Although forced by circumstances to tread the democratic path, the JIH’s vision is still clouded by the spectre of Maududi
Meet Irfan Ahmad. Having started his educational journey from a madrassa in North India, he is today assistant professor of politics in the School of Political and Social Inquiry at Monash University, Australia, and leads the country’s Centre for Islam and the Modern World. What got him there, quite possibly, is his book Islamism and Democracy in India: The Transformation of Jamaat-e-Islami, published in 2010 by Permanent Black. The book forms part of ‘The Indian Century’, a series of select books on India’s recent past. It has also been published by the Princeton University Press in the USA. "This is the most important book written on Muslims in India in the last three decades," says Dale F. Eickelman, a renowned US-based professor of anthropology and a scholar of Islam and Muslim societies.
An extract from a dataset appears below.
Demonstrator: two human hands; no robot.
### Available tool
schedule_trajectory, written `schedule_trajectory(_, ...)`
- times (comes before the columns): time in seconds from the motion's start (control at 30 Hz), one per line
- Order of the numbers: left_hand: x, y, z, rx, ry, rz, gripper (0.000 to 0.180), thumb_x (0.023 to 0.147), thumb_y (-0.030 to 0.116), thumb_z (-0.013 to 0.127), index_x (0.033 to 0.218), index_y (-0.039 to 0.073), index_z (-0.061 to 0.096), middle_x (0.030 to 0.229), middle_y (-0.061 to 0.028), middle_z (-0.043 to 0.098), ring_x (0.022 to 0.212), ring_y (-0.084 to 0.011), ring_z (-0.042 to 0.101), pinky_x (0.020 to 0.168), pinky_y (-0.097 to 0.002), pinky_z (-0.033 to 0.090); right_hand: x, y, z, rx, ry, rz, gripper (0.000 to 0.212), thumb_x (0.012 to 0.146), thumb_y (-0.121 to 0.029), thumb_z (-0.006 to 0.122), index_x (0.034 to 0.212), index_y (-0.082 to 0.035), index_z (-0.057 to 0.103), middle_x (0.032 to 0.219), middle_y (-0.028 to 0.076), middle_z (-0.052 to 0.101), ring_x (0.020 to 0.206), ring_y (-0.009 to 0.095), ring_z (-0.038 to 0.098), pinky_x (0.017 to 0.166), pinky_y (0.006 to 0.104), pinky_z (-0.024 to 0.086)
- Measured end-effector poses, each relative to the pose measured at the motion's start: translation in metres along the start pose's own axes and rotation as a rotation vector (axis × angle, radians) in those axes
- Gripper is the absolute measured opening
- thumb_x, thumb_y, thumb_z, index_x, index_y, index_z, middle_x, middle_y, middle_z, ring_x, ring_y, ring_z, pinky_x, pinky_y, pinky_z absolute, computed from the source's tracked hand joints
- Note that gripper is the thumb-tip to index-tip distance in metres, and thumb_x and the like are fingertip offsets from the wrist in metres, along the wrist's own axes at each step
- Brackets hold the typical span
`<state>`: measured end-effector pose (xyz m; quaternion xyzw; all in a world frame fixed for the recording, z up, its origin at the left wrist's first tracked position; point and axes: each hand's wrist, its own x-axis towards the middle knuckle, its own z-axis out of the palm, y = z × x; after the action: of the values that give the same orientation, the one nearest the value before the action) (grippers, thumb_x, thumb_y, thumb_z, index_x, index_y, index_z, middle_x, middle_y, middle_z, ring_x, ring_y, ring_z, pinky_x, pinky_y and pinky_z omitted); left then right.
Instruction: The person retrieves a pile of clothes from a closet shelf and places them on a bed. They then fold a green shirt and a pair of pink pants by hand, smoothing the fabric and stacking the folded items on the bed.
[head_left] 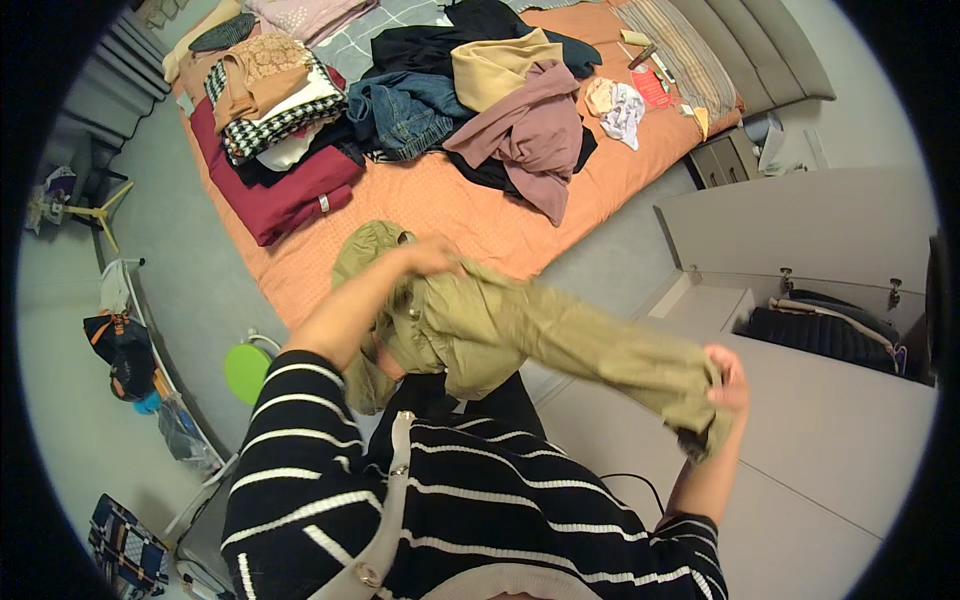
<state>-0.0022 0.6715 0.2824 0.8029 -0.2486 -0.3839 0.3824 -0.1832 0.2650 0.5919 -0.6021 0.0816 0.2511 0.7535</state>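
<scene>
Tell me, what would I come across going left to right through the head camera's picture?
Dark checked cloth → bright green disc → left hand → the stretch of olive-green garment between the hands → right hand → dark padded item in the cabinet opening.

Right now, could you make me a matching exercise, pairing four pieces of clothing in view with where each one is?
Things:
1. Olive-green jacket
2. Houndstooth garment
3. Blue denim garment
4. Black quilted garment

Places:
A. Inside the open cabinet
B. In the stack at the left of the bed
C. Held in the left hand and right hand
D. Lying on the bed, just right of that stack

Pairs: 1-C, 2-B, 3-D, 4-A
</scene>
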Motion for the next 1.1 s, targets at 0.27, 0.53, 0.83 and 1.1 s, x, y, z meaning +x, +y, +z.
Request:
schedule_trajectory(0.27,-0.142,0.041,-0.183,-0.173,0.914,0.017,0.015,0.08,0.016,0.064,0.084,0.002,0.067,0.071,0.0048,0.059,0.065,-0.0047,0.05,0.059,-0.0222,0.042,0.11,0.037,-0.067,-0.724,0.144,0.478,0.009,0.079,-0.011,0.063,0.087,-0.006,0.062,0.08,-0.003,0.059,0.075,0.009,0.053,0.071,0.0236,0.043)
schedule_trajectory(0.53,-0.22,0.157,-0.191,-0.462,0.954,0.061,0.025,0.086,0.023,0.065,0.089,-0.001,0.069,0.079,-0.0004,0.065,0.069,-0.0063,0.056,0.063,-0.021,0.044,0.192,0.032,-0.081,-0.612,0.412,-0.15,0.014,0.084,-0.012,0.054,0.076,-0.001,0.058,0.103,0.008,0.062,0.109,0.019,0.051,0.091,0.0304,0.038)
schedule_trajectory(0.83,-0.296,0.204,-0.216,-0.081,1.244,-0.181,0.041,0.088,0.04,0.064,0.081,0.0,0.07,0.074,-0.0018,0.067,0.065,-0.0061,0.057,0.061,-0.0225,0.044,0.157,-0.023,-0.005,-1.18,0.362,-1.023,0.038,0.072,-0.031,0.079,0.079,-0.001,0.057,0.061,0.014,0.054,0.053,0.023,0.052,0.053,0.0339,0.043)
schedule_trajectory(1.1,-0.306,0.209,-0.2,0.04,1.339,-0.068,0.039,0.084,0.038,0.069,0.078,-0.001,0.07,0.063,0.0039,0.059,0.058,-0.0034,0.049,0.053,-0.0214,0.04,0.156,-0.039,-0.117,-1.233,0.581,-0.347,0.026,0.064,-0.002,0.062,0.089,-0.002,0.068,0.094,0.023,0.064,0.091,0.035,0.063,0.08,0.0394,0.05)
That there is a movement within the Jamaat movement in India is true and that’s a welcome thing. But there is a limit to the extent you can play with ideas, how far you can go with verbal jugglery. How long can you "interpret" and "reinterpret" Maududi to legitimise a course of action which would have been absolute heresy for the good maulana? All that you achieve in the process is to stand Maududism on its head. What is needed is a clean break, a decent burial of the Maududian world view, but as of now the JIH is nowhere close to getting there. Ahmad’s otherwise engaging book fails to satisfactorily address the disjoint between Maududism – the bedrock of Jamaat politics – and its otherwise welcome departure – in the secular, democratic direction. Given this dislocation, to many Indian Muslims, the JIH looks in many respects like the mirror image, the Muslim version of the Hindu right-wing Rashtriya Swayamsevak Sangh (RSS).
How long can you “interpret” and “reinterpret” Maududi to legitimise a course of action which would have been absolute heresy for the good maulana? All that you achieve in the process is to stand Maududism on its head
The Lenin of Islamism
To Maududi, the Lenin of Islamism, goes the dubious credit of "discovering" (Sayyid Qutb of Egypt’s Muslim Brotherhood was later to toe the same line and stretch it even further) that unlike other religions, Islam is not just faith and rituals, Kalima, namaaz, roza, Haj, zakaat. Above all, Islam is a "revolutionary ideology" whose goal is the capture of state power. To be a Muslim is to be a revolutionary whose entire being is dedicated to dismantling and overthrowing all man-made ideas, institutions, laws, isms – capitalism, communism, fascism – and grabbing political power to establish hukumat-e-ilahiya (Allah’s kingdom) and Shariah laws. Since there is no place for nation and nationalism in Islam, it is the bounden duty of a Muslim to strive through all means possible to establish Allah’s kingdom and Shariah rule throughout the globe: from Japan and China to Iceland and America. If Islam is the revolutionary ideology and Muslims the revolutionaries, for Maududi, the Jamaat and Jamaatis are its vanguard.